* **TASK ITEM**: A faithful, word-for-word copy of the records is required, and it must contain no pictures.

* **DATA**:
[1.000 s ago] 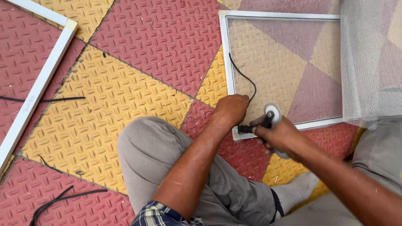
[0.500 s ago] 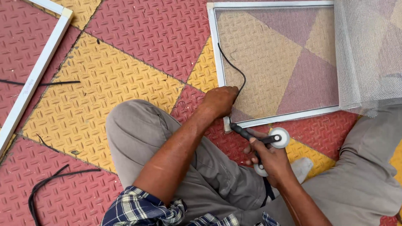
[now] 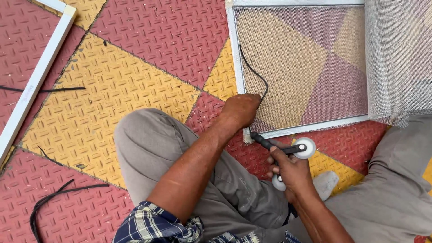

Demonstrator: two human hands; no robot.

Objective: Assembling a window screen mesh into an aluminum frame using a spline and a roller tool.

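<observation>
head view: left hand [image 3: 240, 110] is clenched on the black cord [image 3: 254, 72] at the frame's [image 3: 236, 72] lower left corner, the cord curving off toward 12 o'clock over the mesh [image 3: 306, 67]. right hand [image 3: 290, 168], at 4 o'clock from the left, grasps a roller tool [image 3: 281, 146], its white wheel [image 3: 306, 147] just below the frame's bottom rail. loose cords [image 3: 54, 195] lie at 8 o'clock.
</observation>
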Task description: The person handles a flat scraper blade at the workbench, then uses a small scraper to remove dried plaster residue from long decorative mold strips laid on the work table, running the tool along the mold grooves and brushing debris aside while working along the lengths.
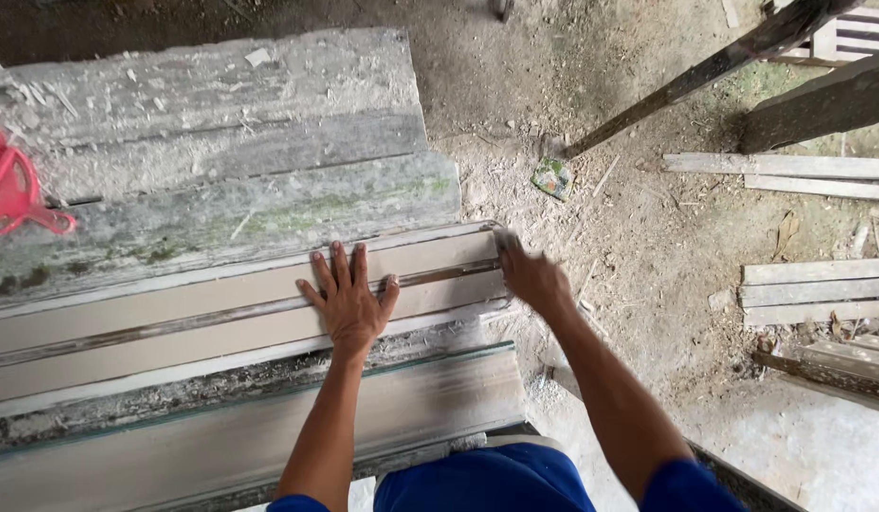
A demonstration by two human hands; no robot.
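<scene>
Left hand [347, 299] spread wide and flat on pale moulded plank [174, 327], right hand [532, 277] gripping plank's right end, weathered boards [221, 142] beyond, red plastic object [13, 194] far left.

So the moulded strip [221, 318] under the left hand [349, 303] is pale beige with a darker brown-grey groove running down its length and whitish dusty edges. The old planks [212, 142] behind it are weathered grey, chalky white in patches, with a smear of mossy green. The plastic thing [13, 194] at the far left is bright pink-red. The dirt floor [648, 246] is a dusty tan, and a small green scrap [552, 177] lies on it. The shirt [487, 479] is deep blue.
</scene>
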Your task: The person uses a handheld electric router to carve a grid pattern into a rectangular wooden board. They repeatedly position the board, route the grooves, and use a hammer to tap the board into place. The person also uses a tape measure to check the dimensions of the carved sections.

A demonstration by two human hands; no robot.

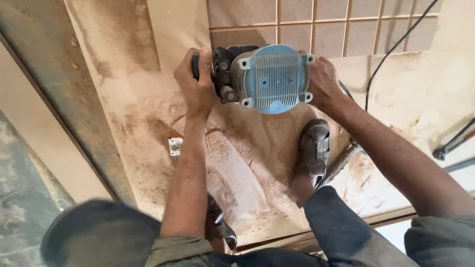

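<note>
A hand-held router [269, 76] with a pale blue motor cap stands upright on a dusty brown board [148, 99]. My left hand [197, 81] grips its left handle and my right hand [321, 81] grips the right side. Just beyond the router, the board carries a grid of cut grooves [326, 24] forming squares. A black power cord [391, 49] runs from the router toward the upper right. I crouch on the board, with one sandalled foot [314, 148] below the router and the other foot [220, 227] near my left knee.
Thick sawdust covers the board around my feet. A small white object [175, 146] lies left of my left forearm. A long pale plank [39, 128] lies along the left. A dark metal bar [452, 143] sits at the right edge.
</note>
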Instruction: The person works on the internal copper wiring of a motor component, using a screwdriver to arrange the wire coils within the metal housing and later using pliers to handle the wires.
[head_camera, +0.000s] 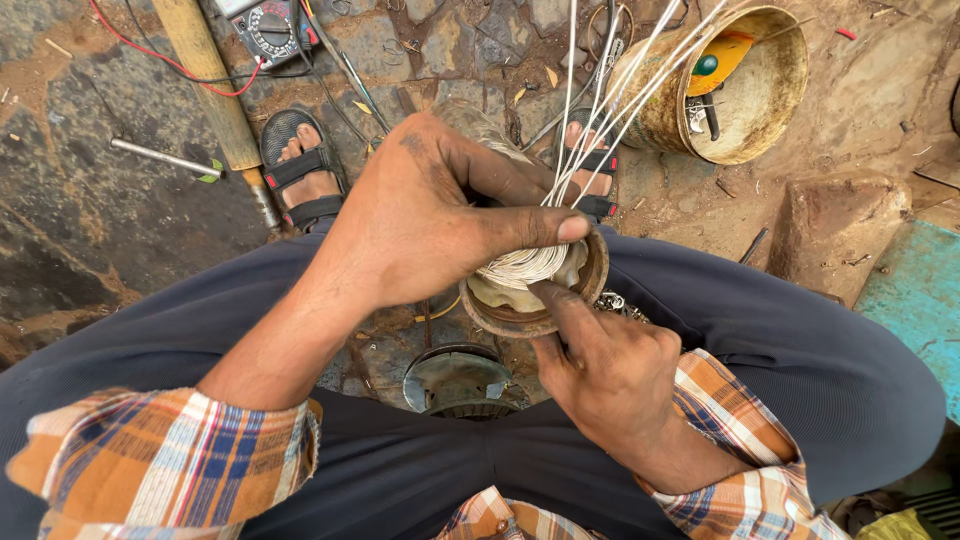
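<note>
At the frame's centre, the left hand (430, 215) pinches the white wires (600, 105), which run toward the upper right. The right hand (600, 370) presses the coil (525, 265) from below, in the round holder (530, 320).

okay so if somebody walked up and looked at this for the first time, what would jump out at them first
Most likely the two hands in the middle: the left hand pinches a bundle of pale wires over a round metal part wound with wire, and the right hand steadies its lower rim. Next, the rusty tin of tools at top right.
</note>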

* **RESPONSE TO THIS TASK**:
[1.000 s ago] 
[0.500 s ago] 
[now] 

Demonstrator: two human hands; no robot.

Objective: Assembling a window screen mesh into an aluminum frame using a spline and a roller tool.

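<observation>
head view: left hand [image 3: 240, 110] is clenched on the black cord [image 3: 254, 72] at the frame's [image 3: 236, 72] lower left corner, the cord curving off toward 12 o'clock over the mesh [image 3: 306, 67]. right hand [image 3: 290, 168], at 4 o'clock from the left, grasps a roller tool [image 3: 281, 146], its white wheel [image 3: 306, 147] just below the frame's bottom rail. loose cords [image 3: 54, 195] lie at 8 o'clock.
</observation>
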Task description: The person handles a flat scraper blade at the workbench, then uses a small scraper to remove dried plaster residue from long decorative mold strips laid on the work table, running the tool along the mold grooves and brushing debris aside while working along the lengths.
A demonstration by two human hands; no robot.
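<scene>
Left hand [347, 299] spread wide and flat on pale moulded plank [174, 327], right hand [532, 277] gripping plank's right end, weathered boards [221, 142] beyond, red plastic object [13, 194] far left.

So the moulded strip [221, 318] under the left hand [349, 303] is pale beige with a darker brown-grey groove running down its length and whitish dusty edges. The old planks [212, 142] behind it are weathered grey, chalky white in patches, with a smear of mossy green. The plastic thing [13, 194] at the far left is bright pink-red. The dirt floor [648, 246] is a dusty tan, and a small green scrap [552, 177] lies on it. The shirt [487, 479] is deep blue.
</scene>
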Your task: The person uses a handheld electric router to carve a grid pattern into a rectangular wooden board. They repeatedly position the board, route the grooves, and use a hammer to tap the board into place. The person also uses a tape measure to check the dimensions of the carved sections.

A demonstration by two human hands; no robot.


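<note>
A hand-held router [269, 76] with a pale blue motor cap stands upright on a dusty brown board [148, 99]. My left hand [197, 81] grips its left handle and my right hand [321, 81] grips the right side. Just beyond the router, the board carries a grid of cut grooves [326, 24] forming squares. A black power cord [391, 49] runs from the router toward the upper right. I crouch on the board, with one sandalled foot [314, 148] below the router and the other foot [220, 227] near my left knee.
Thick sawdust covers the board around my feet. A small white object [175, 146] lies left of my left forearm. A long pale plank [39, 128] lies along the left. A dark metal bar [452, 143] sits at the right edge.
</note>
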Instruction: The person works on the internal copper wiring of a motor component, using a screwdriver to arrange the wire coils within the metal housing and later using pliers to handle the wires.
[head_camera, +0.000s] 
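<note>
At the frame's centre, the left hand (430, 215) pinches the white wires (600, 105), which run toward the upper right. The right hand (600, 370) presses the coil (525, 265) from below, in the round holder (530, 320).

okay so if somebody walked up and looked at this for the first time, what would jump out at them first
Most likely the two hands in the middle: the left hand pinches a bundle of pale wires over a round metal part wound with wire, and the right hand steadies its lower rim. Next, the rusty tin of tools at top right.
</note>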

Nothing else remains for this exercise.